--- START ---

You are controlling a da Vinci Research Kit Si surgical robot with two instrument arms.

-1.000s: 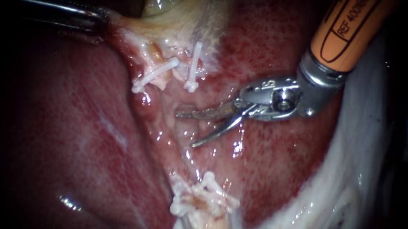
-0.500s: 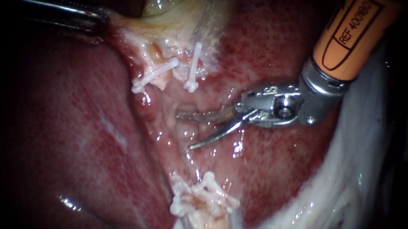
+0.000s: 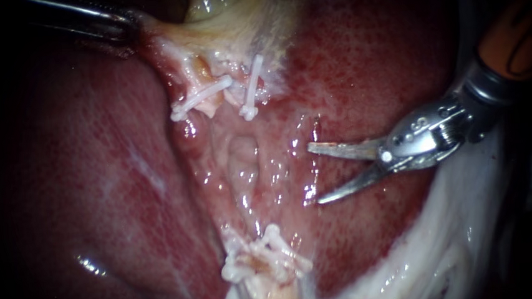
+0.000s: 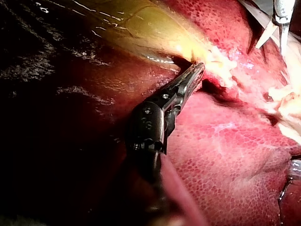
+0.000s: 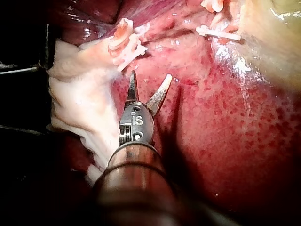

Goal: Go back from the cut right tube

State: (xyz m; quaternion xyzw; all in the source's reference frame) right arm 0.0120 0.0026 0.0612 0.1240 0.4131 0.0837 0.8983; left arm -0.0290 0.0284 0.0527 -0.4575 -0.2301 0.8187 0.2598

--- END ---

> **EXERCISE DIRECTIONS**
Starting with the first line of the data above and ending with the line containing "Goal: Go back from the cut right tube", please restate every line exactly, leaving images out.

> **EXPECTED OUTPUT**
You are controlling a da Vinci Research Kit Si surgical robot with two instrument arms.

-1.000s: 
-0.500s: 
+0.000s: 
+0.000s: 
+0.000s: 

Goal: Go back from the cut right tube

The exercise is done.